Tony Carnie
SOUTH African “Green Bishop” Geoff Davies is not averse to making a spectacle of himself to get the attention of his congregation.
And to draw attention to the recent wave of universal environmental degradation, one of his favoured shock tactics is to upend a black plastic garbage bin in the middle of church.
He has done this inside St George’s Cathedral in Cape Town and at York Minster in the UK.
“We are polluting God’s world and poisoning it through climate change,” says the former Bishop of Umzimvubu in the Eastern Cape. Last week, Davies was named Environmentalist of the Year and received the Nick Steele Memorial Award for his efforts.
The award recognises Davies’s key role in establishing the SA Faith Communities Environmental Institute, a body which brings together a broad spectrum of religious and faith leaders – Christians, Muslims, Buddhists, Jews, Hindus, Baha’i and African traditionalists.
Davies founded the institute in 2005 in the belief that faith communities should unite on the basis of morals and ethics to ensure a more sustainable future for the Earth’s people and creatures.
Though he regards littering as a “contemporary form of blasphemy”, his rubbish bin stunts at St George’s in 2007 and at York Minster last year were intended to drive home broader environmental messages.
“We are filled with awe by this cathedral,” he told the congregation at York Minster. “Yet it is nothing compared to the beauty and wonder of God’s creation. Yet every day we release toxins into the atmosphere, pour poisons on to the land and pump pollution into our water and seas.”
Just as Britain had abolished the slave trade and South Africa had abolished apartheid, Davies said there was still time to move to a world of environmental justice and to tackle climate change.
“The question is whether we care enough for the future of our children to act decisively next month at the global climate change meeting in Copenhagen.”
Earlier this week, he spoke in Parliament and lambasted the cabinet’s latest declaration on climate change.

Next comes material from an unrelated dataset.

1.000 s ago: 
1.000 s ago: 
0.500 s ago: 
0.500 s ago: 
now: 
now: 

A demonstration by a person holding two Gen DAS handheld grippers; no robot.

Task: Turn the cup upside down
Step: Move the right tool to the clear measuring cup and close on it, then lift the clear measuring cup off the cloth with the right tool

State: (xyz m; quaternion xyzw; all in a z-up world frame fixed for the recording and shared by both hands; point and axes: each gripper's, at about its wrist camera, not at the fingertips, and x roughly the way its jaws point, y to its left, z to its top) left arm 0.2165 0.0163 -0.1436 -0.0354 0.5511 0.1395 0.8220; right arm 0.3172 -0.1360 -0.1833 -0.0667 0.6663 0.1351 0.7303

Davies said the recent Cabinet statement that “we are not ready to agree to any (emission reduction) targets” was tantamount to suggesting apartheid was wrong, but nothing would be done about abolishing it for another 30 years.
Before enrolling as a theology student at Cambridge in the 1960s, Davies studied history and social anthropology at the University of Cape Town and also joined the Argus Cadet School to train as a journalist.
After completing his studies, Davies headed to London on holiday, hoping to hit Fleet Street.
“But Fleet Street was not exactly waiting for me, so I went to Cambridge instead.”
After his ordination as an Anglican priest, he served the parish of South Kensington before being transferred to Botswana.
He was Bishop of Umzimvubu from 1987 to 2003, overseeing church activities in southern KZN and parts of the Eastern Cape and former Transkei.
He took early retirement in 2004 and moved to Kalk Bay in Cape Town.